Fine needle aspirate from a nodular cutaneous mass on the nasal planum of a cat.

Figure 1. The predominant cell population consists of macrophages and multinucleated giant cells mixed with fewer neutrophils. Within the mixed inflammatory infiltrate are numerous fungal organisms characterised by septate hyphae (red arrow) with globose dilatations forming spore-like structures (black arrow).
Figure 2. Many of the fungal organisms (red arrows) have been phagocytosed by multinucleated giant cells (black arrow).


Granulomatous inflammation associated with fungal infection (fungal granuloma)
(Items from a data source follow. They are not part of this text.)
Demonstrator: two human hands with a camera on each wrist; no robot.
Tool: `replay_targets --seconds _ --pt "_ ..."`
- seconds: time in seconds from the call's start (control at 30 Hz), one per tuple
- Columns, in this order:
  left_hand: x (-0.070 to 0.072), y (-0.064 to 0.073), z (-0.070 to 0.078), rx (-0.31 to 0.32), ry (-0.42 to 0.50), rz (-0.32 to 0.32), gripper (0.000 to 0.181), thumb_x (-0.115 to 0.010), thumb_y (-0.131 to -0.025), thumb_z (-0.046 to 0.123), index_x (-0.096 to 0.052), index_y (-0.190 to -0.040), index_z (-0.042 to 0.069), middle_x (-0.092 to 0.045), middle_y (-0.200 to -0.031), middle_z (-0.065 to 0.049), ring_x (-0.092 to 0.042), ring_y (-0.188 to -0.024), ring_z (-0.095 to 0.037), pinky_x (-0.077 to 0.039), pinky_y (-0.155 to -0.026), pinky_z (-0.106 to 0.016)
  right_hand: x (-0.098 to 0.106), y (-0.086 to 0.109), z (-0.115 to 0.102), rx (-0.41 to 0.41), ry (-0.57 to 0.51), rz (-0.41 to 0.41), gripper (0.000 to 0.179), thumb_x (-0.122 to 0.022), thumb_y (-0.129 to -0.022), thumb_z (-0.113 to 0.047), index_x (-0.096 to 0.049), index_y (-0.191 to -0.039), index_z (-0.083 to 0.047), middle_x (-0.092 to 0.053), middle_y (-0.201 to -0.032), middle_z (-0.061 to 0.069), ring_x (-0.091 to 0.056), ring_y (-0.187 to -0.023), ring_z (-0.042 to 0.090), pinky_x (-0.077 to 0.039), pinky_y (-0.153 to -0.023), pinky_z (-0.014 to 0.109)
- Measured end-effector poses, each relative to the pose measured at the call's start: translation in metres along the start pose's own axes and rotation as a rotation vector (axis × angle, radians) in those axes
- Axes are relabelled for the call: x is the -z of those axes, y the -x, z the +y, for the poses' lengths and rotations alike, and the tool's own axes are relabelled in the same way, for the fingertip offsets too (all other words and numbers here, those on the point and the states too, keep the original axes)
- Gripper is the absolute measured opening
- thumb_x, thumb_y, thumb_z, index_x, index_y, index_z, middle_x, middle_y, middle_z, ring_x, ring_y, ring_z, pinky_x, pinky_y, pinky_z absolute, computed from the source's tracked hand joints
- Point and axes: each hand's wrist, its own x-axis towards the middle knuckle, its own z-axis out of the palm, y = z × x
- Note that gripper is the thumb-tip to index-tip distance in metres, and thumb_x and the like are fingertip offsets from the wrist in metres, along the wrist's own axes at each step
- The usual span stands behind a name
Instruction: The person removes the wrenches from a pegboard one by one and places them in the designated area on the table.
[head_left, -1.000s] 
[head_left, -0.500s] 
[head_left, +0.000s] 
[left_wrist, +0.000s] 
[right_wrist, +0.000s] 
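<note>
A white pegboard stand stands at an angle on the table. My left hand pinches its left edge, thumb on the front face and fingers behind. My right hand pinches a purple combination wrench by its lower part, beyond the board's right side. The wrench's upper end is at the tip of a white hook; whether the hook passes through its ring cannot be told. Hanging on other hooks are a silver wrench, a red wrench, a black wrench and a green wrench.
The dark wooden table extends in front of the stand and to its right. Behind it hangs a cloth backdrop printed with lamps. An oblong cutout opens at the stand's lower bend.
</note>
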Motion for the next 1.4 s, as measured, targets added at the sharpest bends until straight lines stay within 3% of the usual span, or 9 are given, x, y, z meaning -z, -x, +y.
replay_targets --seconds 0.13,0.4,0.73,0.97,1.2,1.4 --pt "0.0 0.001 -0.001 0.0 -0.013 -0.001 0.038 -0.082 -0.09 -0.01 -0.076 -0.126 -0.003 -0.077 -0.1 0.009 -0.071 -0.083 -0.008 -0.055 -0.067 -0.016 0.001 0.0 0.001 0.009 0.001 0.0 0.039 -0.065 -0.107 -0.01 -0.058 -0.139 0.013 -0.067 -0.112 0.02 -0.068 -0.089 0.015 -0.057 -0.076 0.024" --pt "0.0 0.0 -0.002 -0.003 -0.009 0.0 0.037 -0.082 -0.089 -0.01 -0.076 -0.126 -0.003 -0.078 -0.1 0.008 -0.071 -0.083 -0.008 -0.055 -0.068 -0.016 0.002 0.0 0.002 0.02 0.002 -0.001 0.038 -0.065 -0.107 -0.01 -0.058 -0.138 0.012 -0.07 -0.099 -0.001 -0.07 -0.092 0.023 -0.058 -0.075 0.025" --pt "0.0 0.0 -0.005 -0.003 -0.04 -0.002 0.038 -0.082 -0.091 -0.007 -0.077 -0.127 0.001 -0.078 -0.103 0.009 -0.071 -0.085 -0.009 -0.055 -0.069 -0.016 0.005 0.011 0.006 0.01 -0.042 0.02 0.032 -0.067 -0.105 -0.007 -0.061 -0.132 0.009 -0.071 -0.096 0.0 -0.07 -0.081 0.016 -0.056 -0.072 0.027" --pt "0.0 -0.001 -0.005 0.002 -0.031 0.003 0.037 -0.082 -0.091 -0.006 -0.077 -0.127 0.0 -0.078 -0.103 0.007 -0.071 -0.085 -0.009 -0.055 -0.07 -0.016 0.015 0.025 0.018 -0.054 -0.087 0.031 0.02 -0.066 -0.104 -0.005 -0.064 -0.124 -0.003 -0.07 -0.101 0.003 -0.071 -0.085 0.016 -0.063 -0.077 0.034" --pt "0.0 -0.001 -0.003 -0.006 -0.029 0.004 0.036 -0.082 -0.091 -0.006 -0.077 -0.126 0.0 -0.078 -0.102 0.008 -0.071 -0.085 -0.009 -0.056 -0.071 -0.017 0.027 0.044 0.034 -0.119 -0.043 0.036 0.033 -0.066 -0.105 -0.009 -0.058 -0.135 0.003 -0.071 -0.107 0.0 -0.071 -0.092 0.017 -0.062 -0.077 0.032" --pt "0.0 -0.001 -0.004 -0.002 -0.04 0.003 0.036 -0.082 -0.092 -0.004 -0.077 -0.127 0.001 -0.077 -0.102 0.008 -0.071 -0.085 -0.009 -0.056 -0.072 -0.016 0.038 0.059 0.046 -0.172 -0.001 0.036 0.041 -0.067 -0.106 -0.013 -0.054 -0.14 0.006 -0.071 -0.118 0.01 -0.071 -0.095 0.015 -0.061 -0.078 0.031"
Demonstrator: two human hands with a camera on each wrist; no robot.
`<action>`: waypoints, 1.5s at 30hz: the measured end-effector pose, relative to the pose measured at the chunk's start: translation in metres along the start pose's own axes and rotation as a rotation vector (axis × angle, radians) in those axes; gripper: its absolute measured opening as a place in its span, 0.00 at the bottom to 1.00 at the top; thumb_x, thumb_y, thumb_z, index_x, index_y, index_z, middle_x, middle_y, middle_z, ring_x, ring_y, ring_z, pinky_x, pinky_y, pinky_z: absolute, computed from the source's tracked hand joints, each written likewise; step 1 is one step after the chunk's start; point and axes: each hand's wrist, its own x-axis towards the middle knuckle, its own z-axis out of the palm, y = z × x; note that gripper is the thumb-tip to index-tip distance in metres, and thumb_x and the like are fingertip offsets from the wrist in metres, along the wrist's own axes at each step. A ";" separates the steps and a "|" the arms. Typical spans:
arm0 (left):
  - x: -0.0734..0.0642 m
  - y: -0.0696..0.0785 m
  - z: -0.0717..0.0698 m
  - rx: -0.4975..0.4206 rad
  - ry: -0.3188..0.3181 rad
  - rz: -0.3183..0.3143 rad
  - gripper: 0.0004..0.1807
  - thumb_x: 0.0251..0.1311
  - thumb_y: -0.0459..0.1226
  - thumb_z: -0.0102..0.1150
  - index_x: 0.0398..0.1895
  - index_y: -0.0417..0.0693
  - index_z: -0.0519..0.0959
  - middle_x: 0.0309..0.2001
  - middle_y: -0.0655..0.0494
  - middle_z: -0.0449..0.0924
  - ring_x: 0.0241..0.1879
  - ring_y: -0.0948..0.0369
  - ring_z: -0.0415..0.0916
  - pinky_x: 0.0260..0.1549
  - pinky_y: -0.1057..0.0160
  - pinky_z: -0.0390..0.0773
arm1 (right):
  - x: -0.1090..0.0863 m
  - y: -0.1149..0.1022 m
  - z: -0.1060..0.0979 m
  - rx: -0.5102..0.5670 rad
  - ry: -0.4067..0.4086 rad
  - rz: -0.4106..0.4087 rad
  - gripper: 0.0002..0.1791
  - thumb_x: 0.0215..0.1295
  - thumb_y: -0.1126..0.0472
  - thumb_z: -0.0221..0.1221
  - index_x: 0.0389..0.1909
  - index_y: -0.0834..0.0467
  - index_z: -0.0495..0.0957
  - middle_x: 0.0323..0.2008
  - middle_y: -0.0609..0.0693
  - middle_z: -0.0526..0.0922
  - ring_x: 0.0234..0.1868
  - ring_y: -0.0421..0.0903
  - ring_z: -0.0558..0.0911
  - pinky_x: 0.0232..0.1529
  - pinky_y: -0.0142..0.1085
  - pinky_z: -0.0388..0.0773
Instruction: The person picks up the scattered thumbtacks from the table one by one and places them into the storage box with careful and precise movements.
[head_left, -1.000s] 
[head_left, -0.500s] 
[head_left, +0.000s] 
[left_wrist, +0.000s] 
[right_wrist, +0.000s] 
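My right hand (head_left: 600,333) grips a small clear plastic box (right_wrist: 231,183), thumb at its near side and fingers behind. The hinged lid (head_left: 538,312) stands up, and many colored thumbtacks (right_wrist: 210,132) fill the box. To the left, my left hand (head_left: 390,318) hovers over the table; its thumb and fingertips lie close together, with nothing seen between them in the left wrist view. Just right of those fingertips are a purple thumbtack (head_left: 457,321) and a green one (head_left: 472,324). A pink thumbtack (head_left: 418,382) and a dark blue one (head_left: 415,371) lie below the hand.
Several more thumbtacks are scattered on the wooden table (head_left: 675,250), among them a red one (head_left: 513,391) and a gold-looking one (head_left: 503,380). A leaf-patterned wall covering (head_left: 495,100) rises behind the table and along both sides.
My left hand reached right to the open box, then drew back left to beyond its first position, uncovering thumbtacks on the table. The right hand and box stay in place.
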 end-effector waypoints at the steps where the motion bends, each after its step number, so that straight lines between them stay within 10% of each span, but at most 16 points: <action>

This is most likely a case of phaeohyphomycosis, an opportunistic fungal infection caused by ubiquitous saprophytes or plant pathogens. These fungi typically produce pigmented fungal hyphae in mammalian tissue, although the pigment is not evident in routinely prepared cytological specimens. The disease most commonly manifests as a primary cutaneous or subcutaneous infection and lesions are mostly found on the distal extremities, particularly the nasal planum of cats. Histopathology and fungal culture are required for definitive diagnosis. Treatment includes complete surgical excision (where possible) with/without systemic antifungal therapy.